Ernst Krenek’s resumé reads like a pro forma template of Austro-Germany’s forgotten composers sent into exile by the political climate of the 1930s. Studying with Franz Schreker and a short-lived marriage to Mahler’s daughter Anna ensured a thorough grounding in heady Late Romantic expressionism, dabbling with atonality before embracing Hindemithian democratic craft and making a big splash in 1927 with Jonny spielt auf; a key example of Zeitoper.
Staged in over 100 European theatres, the pseudo-jazz inflected score and Jonny’s ethnicity would bring fame and notoriety but aroused the ire of the racial purifiers waiting to seize power. Krenek’s adoption of Schoenberg’s serial technique in the 1930s would seal his fate; his opera Karl V would be banned by the Nazis and he would be denounced as a “degenerate” so he decamped to Palm Springs, sheltering in academia for the rest of his life where he produced a steady stream of fine compositions that, apart from occasional performances in rebuilt Germany, were ignored.
His Reisebuch aus den Österreichischen Alpen song cycle of 1929 was a response to the previous year’s 100th anniversary of the death of Schubert.
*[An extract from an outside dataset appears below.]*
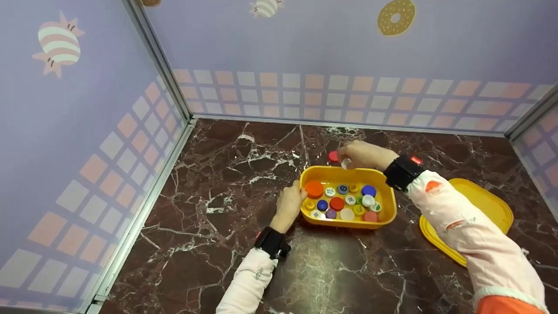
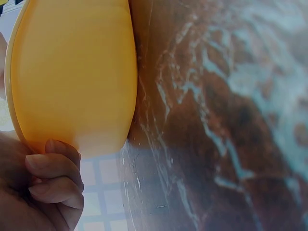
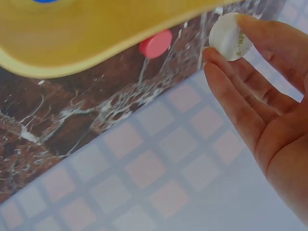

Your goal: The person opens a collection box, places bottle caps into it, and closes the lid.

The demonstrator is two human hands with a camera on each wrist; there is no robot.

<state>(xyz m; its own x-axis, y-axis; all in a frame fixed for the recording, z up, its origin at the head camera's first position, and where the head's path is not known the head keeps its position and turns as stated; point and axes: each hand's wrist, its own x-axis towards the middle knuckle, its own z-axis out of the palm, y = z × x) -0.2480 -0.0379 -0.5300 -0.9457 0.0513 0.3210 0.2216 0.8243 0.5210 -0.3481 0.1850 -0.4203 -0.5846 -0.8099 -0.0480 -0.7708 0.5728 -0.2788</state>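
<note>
A yellow plastic box (image 1: 344, 223) stands on the dark marbled table with several bottle caps of mixed colours inside, among them an orange cap (image 1: 314, 189) and a blue cap (image 1: 369, 191). My left hand (image 1: 289, 205) grips the box's left end at the rim; in the left wrist view its fingers (image 2: 55, 166) curl against the outer wall. Beyond the box's far rim, my right hand (image 1: 364, 155) pinches a white bottle cap (image 3: 231, 37) between thumb and fingertips. Just left of it on the table lies a red-pink cap (image 1: 333, 157).
To the right, a yellow lid (image 1: 484, 203) lies on the table, partly hidden beneath my right sleeve. Patterned wall panels (image 1: 283, 52) bound the table at the back and both sides.
</note>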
Spurred by a visit to the Alps, it is a revisionist take on the Schubert and his ilk’s Romantic wanderer poetry; while evoking childhood memories of the mountains he bemoans the invasion of tourists and their 20th-century clutter—rather than a sentimental 19th-century homage, a clinical detachment and obsession with planes, trains and automobiles puts it firmly in the 20th.
He shoots some amusing barbs at cloistered monks with mod cons in Kloster in den Alpen and the begrudging hospitality of the locals in Traurige Stunde. Politik is a chillingly perceptive précis of the times warning his countrymen to “send the bloody clown packing,” “or things will get even worse, and we shall perish.” Eventually city-slicker Krenek’s cynicism and wry observations give way and he allows the landscape to work its spell.
The performance is ideal; Boesch makes an excellent travel guide, his rich baritone is very easy on the ear and he catches the right balance of conversational intimacy and world-weary urbanity in Krenek’s texts while Vignoles’ self-effacing accompaniment provides a subtle background of sensations and tone-painting.
Four early songs by Zemlinsky are included as an appropriate makeweight. This is another important release in the rapidly expanding discography of an unfairly neglected master and an intriguing curiosity for Lieder-philes.